Monday, August 31, 2009

I can't have it all.

And as a Libra, I don't make decisions well. My mind has been swirling and working overtime and it came to a boiling point today. I have to make a decision about what to do on September 20th.

Run the Philadelphia Distance Run (half marathon), which I'm registered for, or

Do the re-instituted LBI sprint tri, which I'm also registered for (didn't have to pay for this one, though.)
Both are exactly 3 weeks from the LBI 18 Mile Run, my goal race for this fall.

I got on my bike this afternoon and set out for a ride. Almost immediately, I wished I were running. I had a fantastic long run yesterday (15 miles with half at MP -- actually faster than MP) and a good, easy 6 miler this morning. But here I was, looking down at my sweet new Zoot tri shoes pedaling my bike
on this gorgeous, cool-for-August, clear afternoon, wishing I could go for a run. I felt almost sad that I couldn't run tomorrow, on my scheduled (and needed) day off from running.

I also recognized that while I love riding my bike, and I've gotten way better with my swimming, my goal -- my much needed goal -- is focused purely on my running races right now.

At the end of last spring I knew I needed to improve my running - primarily the longer distances. I was killing myself mentally going into each race -- convinced I couldn't hold the pace I'd wanted to run, or just freaked out in general. As I helped him with things in his life, I recruited D to help me with my running. He'd done it before, but I wasn't ready for his training at that time. I questioned things. This time, I promised to follow his plan.

And I have. I feel like my running is improving. I've also lost a bunch of weight, which makes running easier. I feel like things may just be coming together -- and I need to see this through.

But I really wanted to do this tri -- for a couple reasons. First, because my swim was cancelled in my July tri, and second, because it's on LBI, my hometown. There's also a good chance I'd place in my age group -- simply because there aren't that many people registered yet!

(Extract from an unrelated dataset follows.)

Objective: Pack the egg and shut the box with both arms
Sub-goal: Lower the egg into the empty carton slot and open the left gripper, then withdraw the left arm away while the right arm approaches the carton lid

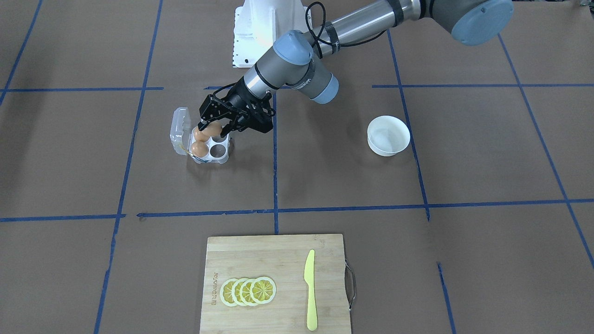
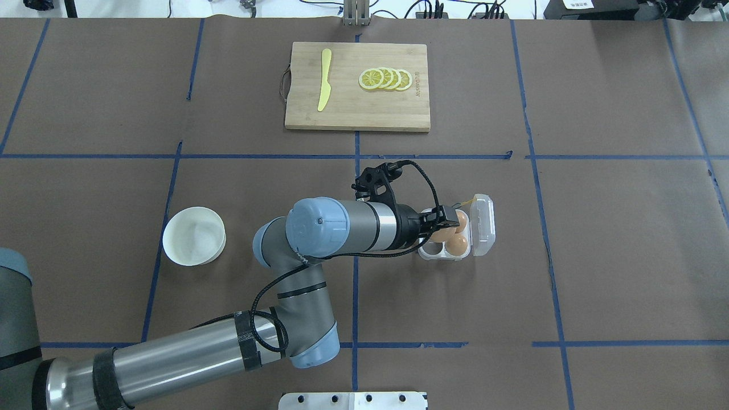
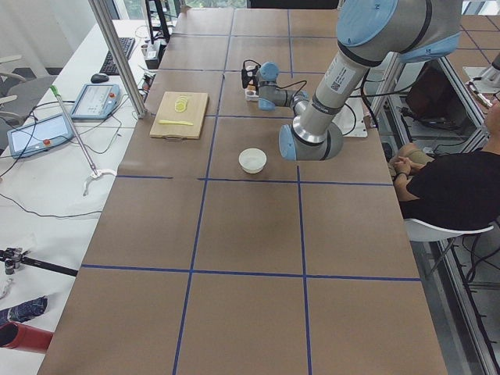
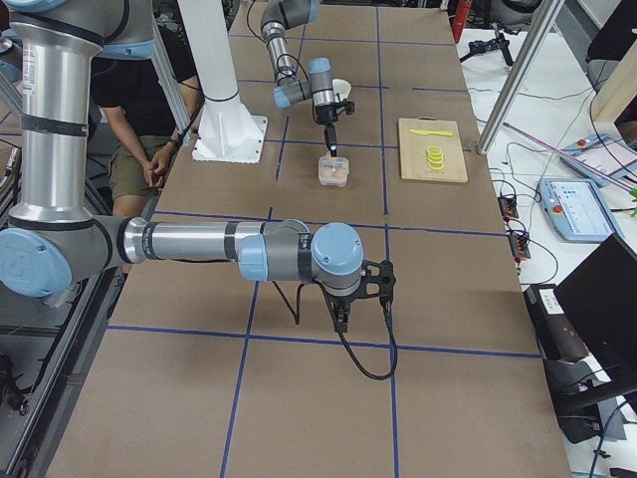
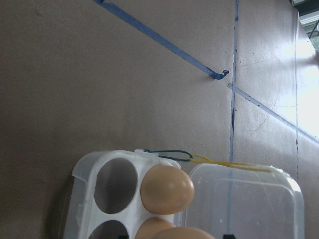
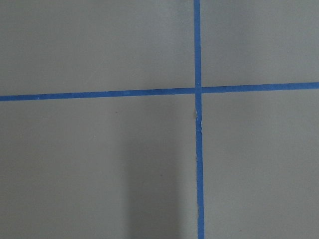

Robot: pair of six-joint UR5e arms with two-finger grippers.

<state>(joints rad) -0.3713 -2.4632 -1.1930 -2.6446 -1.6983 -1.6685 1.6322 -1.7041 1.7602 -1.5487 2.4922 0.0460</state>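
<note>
Though the board's (image 1: 278, 260) stamp is illegible, the left gripper (image 1: 216, 127) pinches the egg (image 1: 211, 131) above the box (image 1: 224, 158); right gripper (image 4: 340, 317) unclear.

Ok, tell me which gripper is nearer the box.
Left. The left gripper holds an egg just above the box; the right gripper hangs over the table, far away.

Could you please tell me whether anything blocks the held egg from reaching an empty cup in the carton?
Nothing visible does. The left gripper holds the egg just above the box, whose lid lies open to the side. The empty cups are uncovered, beside two seated eggs.
</note>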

But the PDR is a good race -- I've done it twice before, but not in the past two years because of the LBI tri (which was supposed to be cancelled this year). Doing this race is more in line, I feel, with what D thinks is best for me. I think it might be a good opportunity to work on my pre-race nerves and routine. If I run well here, I can carry that into the 18 miler 3 weeks later; if I don't, I've gotten the rough race out of the way and can tweak some things.

And so, as of now, I think I've made a decision. I feel like I owe it to myself to see this running stuff through. I'm hoping to see good results with my racing this fall; I'm hoping to feel better about my racing.

I can't have it all, so I've gotta remember and stay focused on what I really want. For now.

1 comment:

Dan said...

well there you go then. my mind is made up...you're doing the tri.

good choice.
(i prefer reading your tri stories anyway)
go get 'em!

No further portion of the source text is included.